Sentindo a tarde que cai lentamente inconscientemente começo a divagar.
E me reporto com saudade imensa a uma época da minha vida que usufrui
dias de prazer inominável. Claro, já tinha provado o sabor de
algumas perdas e observado sofrimentos em pessoas muito próximas, o que
significa dizer que já passara algumas dores. Mas quando somos crianças
parece que tudo se refaz com mais integridade.
Tinha doze anos e estudando num colégio católico comecei a observar
o movimento maravilhoso que as religiosas faziam ajudando as crianças
do morro Dona Marta. Sempre senti muita vontade de conhecer pequenos, ou melhor,
dizendo adolescentes como eu que não tivesse o mesmo conforto e a vida
tranqüila que eu podia desfrutar.
Foi assim que embora com enorme desespero de minha mãe que parecia ter
medo dessa minha nova atividade comecei a dar aulas para crianças menores
naquele morro do qual conservo uma terna lembrança. Era tudo tão
diferente do meu mundo que me quedava encantada com todas as grandes novidades
que observava. Por vezes me parecia que não eram eles que aprendiam novidades,
mas eu que conhecia o encanto da espontaneidade naquela vida que achava natural
e absorvente.
Quando me viam chegar com as professoras uma vez por semana, corriam felizes
ao meu encontro. Olhavam-me com admiração e meiguice e me levavam
ao lugar escolhido para nossa aula. Essa diversidade de vida, modo de ser, falar,
encarar as situações, e se expressar nos unia de uma forma fascinante.
Muitas vezes sentados em roda ouvia com extremo encanto as histórias
pitorescas que cada um tinha para relatar e considerava o universo em que eu
vivia extremamente sem atrativos.
É verdade que percebia neles a mesma espécie de pensamento quando
também começava a falar sobre algum fato qualquer. Para mim que
vivia num ambiente de facilidade e conforto além de ser uma lição
de vida era também um paraíso de contradições maravilhosas.
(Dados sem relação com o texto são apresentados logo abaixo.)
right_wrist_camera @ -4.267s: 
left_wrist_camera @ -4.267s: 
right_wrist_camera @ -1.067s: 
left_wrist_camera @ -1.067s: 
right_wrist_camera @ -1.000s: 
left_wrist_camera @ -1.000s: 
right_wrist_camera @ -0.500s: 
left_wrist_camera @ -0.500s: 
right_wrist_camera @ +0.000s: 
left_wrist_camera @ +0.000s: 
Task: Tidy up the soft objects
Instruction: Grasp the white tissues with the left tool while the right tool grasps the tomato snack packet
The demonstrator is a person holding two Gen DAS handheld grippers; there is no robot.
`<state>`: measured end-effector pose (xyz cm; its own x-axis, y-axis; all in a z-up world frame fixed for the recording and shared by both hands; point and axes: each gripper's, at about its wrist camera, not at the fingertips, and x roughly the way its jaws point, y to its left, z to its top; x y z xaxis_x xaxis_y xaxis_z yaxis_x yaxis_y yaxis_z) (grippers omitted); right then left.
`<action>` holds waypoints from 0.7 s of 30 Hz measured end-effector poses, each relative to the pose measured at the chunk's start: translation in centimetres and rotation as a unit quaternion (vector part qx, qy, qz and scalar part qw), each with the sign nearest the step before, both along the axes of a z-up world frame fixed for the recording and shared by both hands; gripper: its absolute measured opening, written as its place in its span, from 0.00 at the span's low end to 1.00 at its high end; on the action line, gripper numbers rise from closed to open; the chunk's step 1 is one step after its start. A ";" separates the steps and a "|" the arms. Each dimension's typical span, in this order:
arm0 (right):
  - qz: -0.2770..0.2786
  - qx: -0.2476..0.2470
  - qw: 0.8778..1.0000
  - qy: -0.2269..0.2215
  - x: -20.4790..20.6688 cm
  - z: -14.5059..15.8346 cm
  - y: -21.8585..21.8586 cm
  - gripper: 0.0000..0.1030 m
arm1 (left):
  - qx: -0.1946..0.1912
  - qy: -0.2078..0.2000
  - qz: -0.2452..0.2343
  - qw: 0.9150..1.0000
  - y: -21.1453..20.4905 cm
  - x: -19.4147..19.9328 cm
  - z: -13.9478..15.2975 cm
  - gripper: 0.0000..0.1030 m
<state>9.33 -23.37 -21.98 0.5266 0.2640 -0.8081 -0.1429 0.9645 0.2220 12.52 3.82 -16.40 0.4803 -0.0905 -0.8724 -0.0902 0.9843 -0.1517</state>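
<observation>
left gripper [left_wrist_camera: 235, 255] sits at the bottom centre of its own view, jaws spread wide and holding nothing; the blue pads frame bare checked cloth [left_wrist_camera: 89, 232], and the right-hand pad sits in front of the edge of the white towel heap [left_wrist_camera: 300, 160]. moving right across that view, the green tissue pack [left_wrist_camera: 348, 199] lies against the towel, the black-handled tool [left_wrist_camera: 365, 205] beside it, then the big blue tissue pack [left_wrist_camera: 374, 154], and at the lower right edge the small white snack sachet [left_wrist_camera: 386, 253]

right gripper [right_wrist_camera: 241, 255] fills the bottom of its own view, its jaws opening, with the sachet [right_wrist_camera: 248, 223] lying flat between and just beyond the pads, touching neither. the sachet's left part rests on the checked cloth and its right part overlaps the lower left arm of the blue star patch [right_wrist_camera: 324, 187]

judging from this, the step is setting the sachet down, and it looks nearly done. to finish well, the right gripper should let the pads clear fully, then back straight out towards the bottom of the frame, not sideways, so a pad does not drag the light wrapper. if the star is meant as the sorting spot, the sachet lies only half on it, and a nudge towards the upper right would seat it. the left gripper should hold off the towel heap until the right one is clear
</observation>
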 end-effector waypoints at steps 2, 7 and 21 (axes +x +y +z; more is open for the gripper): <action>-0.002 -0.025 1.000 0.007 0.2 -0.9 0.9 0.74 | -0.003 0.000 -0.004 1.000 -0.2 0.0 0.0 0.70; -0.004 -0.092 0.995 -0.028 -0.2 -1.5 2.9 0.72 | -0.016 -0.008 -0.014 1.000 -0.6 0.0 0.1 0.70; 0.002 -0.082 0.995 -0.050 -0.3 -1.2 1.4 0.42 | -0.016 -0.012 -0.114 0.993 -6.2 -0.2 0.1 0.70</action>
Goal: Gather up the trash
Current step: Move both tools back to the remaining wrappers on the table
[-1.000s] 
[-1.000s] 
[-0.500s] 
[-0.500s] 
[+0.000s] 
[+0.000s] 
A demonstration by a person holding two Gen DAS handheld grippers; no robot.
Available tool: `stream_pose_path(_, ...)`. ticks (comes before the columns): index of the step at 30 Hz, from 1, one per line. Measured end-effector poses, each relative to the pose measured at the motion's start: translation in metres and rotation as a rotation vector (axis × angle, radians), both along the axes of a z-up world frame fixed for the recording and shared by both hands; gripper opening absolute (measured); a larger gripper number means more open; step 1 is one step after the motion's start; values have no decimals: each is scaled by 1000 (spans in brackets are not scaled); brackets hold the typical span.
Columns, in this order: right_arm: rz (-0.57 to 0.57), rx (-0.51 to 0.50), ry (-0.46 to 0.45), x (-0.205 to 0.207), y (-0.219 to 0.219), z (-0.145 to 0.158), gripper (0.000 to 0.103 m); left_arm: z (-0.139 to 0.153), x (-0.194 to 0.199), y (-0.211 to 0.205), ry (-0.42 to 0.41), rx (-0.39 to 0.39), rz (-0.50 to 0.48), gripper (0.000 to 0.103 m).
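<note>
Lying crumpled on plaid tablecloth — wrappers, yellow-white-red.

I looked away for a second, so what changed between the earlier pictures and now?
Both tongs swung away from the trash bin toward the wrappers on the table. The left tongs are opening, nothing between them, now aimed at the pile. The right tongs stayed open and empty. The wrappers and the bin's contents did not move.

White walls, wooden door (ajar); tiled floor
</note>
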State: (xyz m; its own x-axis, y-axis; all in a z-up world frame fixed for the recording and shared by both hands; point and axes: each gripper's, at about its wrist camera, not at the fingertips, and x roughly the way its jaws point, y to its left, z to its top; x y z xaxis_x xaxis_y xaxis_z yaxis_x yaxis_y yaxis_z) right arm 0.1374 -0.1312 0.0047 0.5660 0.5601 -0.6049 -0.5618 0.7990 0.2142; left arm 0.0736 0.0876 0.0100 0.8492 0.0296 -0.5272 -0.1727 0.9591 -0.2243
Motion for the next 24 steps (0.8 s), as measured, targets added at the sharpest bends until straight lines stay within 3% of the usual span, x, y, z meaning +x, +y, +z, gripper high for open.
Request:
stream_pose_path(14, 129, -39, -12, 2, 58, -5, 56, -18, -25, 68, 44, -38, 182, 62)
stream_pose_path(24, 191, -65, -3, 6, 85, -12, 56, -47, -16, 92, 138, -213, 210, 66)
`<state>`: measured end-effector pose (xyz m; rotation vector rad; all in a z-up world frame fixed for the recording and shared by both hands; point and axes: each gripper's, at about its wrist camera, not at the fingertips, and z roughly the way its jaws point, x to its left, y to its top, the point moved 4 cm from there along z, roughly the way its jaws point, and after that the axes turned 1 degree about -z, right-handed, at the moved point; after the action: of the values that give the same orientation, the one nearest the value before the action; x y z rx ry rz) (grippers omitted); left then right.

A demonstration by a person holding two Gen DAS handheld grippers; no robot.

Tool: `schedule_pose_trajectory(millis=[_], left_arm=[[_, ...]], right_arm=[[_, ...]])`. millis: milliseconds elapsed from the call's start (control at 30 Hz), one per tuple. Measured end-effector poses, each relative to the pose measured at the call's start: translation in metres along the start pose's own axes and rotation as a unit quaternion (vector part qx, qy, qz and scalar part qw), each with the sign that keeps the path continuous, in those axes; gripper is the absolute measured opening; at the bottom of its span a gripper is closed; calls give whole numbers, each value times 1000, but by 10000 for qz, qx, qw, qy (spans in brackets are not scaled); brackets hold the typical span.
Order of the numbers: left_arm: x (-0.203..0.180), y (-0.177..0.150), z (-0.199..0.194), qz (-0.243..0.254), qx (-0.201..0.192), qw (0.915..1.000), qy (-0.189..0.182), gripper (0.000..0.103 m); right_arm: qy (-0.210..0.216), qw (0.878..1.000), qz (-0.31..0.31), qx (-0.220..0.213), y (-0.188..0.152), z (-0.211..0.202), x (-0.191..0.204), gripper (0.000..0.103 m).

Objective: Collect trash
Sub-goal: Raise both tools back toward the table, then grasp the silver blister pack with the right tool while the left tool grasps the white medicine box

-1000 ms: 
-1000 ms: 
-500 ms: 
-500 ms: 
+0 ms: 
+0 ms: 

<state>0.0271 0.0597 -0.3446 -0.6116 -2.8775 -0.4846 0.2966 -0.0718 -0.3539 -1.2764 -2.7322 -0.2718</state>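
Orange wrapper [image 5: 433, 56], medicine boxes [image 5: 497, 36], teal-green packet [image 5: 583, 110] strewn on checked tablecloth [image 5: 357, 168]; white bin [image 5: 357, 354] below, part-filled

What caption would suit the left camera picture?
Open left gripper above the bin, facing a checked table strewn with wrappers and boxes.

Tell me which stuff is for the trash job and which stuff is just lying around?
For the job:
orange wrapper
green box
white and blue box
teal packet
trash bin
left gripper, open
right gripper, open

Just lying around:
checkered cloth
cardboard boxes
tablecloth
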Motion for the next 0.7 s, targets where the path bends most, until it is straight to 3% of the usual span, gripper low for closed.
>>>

Aquele lugar foi, sem dúvida um ensinamento vivo muito embora em tempo
limitado. Aprendia o significado da palavra viver. Da singeleza, da espontaneidade,
do trabalho, do esforço intenso. E hoje quando observo tanta coisa diferente
em relação à vida na minha terra a reminiscência
daqueles dias me levam a momentos de ternura intensa.
Muitas vezes minha mãe me perguntava entre séria e irônica
o que eu podia encontrar de especial nesse lugar.(Ela só deixava eu ir
porque achava que estava bem protegida). Talvez eu não tenha encontrado
as palavras certas na ocasião para descrever o encanto. Mas hoje posso
assegurar que a expressão perfeita seria aprendizado atraente.
E também felicidade. O que eu recebia ali naquela época transcendia
tudo que eu tinha vivido até então. Era um efeito diferente e
"mágico". E creio que era assim que eles também sentiam
em relação a mim. Mundos, mentalidade, vidas contrastantes que
por poucas horas encontravam uns nos outros a verdadeira essência da criatura
com suas verdadeiras potencialidades e fraquezas: Sem diferenças.
Esse foi um capítulo à parte da minha adolescência que me
leva a procurar cada vez mais querer entender a essência das coisas mais
complexas em todas as suas minúcias. Nunca esquecerei esses momentos
em que meu rosto se unia àqueles magníficos adolescentes que me
ensinaram muita do caminho que deveria percorrer sem a sofisticação
a que eu estava acostumada o que deixou na minha memória um traço
de profunda e encantadora suavidade.